**HOW TO COMPLETE THIS TASK**
Find all the lines in the entries below that hold the word "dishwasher" and copy them.

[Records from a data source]

===

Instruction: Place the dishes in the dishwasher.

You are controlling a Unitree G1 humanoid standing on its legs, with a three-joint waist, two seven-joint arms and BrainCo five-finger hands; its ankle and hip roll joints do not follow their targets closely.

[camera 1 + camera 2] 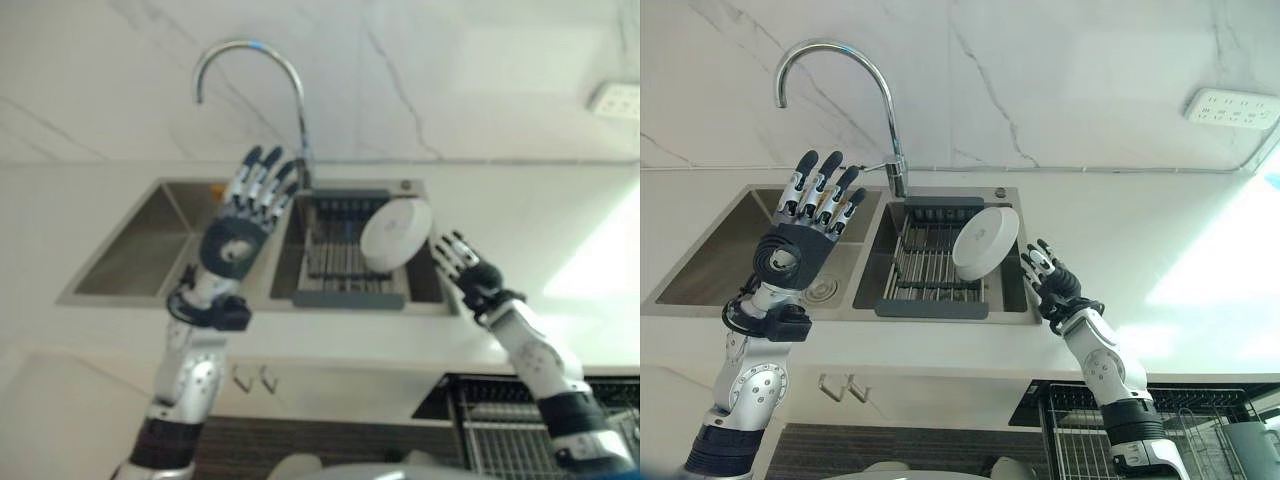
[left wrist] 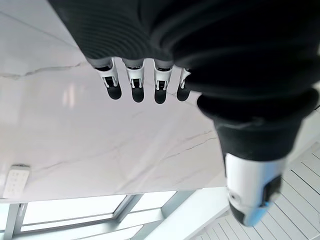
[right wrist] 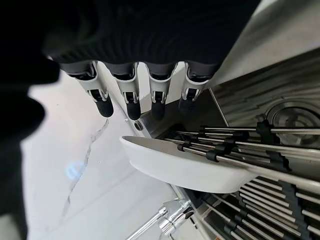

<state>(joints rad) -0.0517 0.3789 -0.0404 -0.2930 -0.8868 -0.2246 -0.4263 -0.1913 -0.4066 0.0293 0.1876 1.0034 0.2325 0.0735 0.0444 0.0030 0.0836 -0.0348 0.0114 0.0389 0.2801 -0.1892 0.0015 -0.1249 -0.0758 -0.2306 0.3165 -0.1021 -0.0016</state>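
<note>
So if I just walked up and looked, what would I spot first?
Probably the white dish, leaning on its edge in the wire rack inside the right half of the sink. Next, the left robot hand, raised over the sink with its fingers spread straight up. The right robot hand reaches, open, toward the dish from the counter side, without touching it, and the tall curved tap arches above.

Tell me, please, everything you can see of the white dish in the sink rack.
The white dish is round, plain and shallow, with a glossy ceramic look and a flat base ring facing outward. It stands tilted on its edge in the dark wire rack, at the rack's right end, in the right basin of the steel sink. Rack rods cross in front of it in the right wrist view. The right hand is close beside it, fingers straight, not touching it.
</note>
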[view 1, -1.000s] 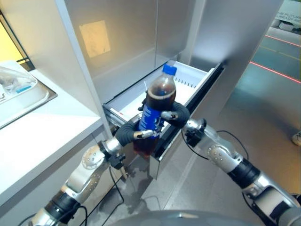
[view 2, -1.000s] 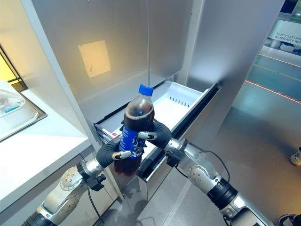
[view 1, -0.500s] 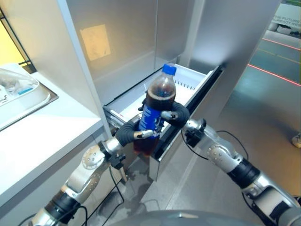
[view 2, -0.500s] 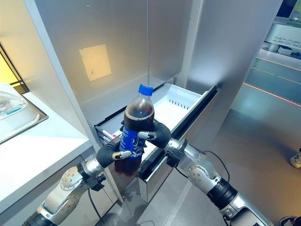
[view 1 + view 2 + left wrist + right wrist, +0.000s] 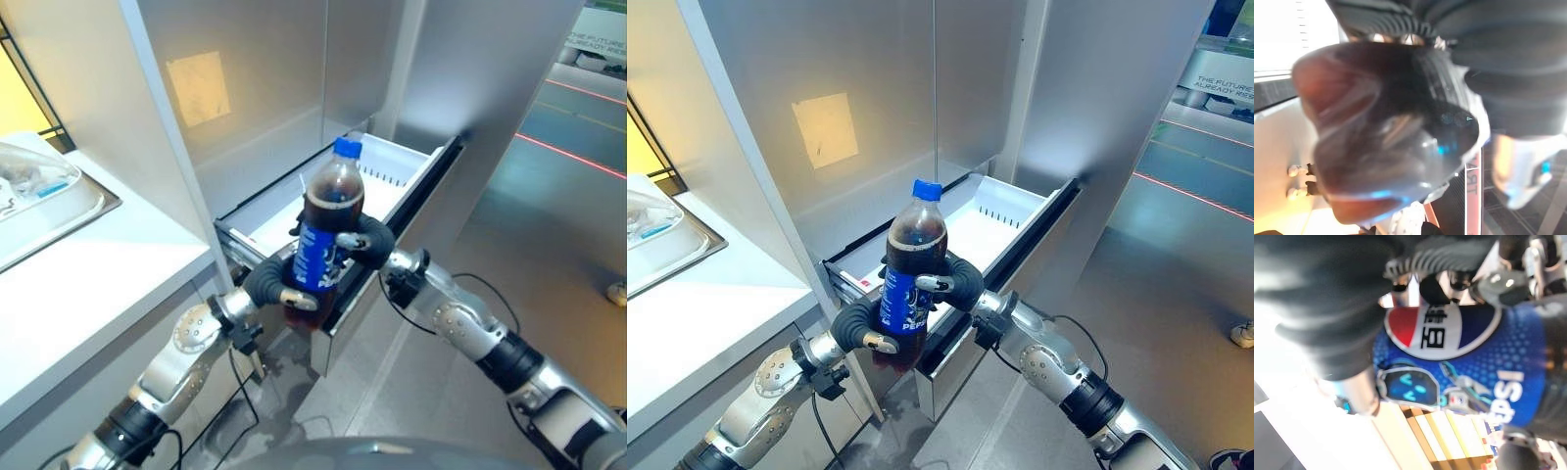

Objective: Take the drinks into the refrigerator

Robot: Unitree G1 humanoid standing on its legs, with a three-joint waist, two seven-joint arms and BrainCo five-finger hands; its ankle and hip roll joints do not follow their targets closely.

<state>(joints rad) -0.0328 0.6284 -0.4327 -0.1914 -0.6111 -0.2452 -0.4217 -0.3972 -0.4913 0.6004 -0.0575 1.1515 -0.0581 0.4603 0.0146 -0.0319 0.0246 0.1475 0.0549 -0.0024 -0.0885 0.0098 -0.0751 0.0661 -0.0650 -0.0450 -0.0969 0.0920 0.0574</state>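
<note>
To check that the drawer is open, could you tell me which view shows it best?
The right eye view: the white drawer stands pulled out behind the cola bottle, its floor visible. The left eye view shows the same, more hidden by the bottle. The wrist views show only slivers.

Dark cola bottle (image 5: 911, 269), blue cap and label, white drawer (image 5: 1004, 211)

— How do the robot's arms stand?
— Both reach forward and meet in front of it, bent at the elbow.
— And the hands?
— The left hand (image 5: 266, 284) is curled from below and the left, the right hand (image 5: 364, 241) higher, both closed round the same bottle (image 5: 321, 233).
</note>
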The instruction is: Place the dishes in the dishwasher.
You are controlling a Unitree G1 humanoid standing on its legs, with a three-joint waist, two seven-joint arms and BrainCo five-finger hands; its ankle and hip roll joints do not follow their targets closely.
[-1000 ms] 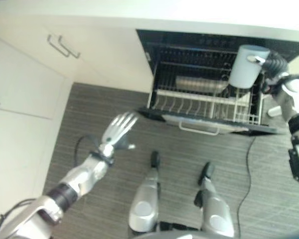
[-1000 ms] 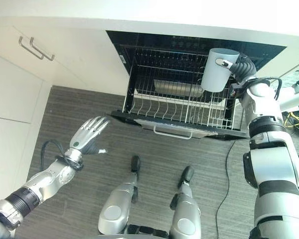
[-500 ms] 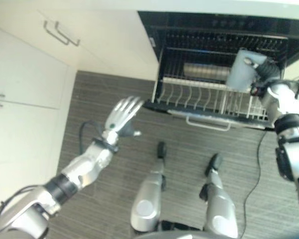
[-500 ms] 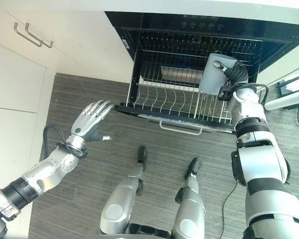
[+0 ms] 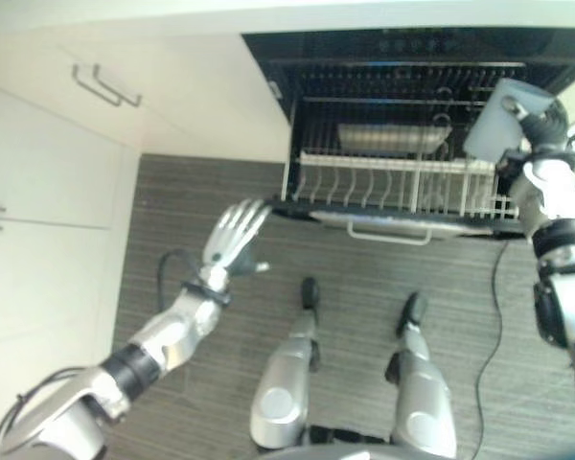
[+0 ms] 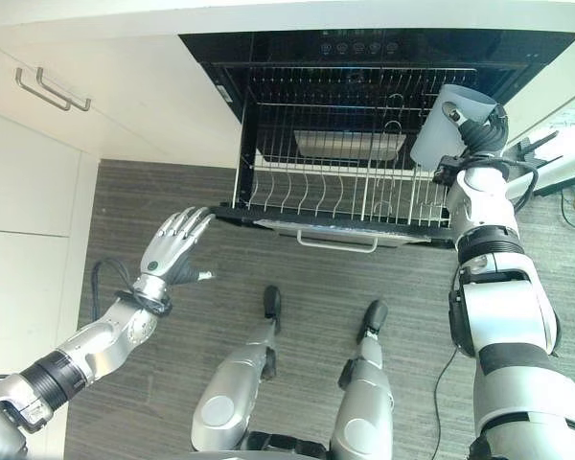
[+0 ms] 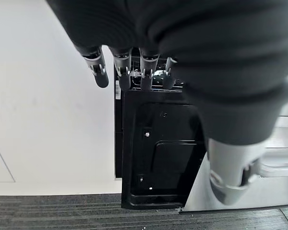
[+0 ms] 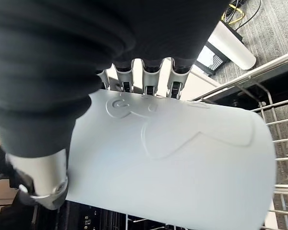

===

**EXERCISE RESULT**
Instruction: Place the dishes in the dishwasher.
The instruction is: Place the dishes in the dishwasher.

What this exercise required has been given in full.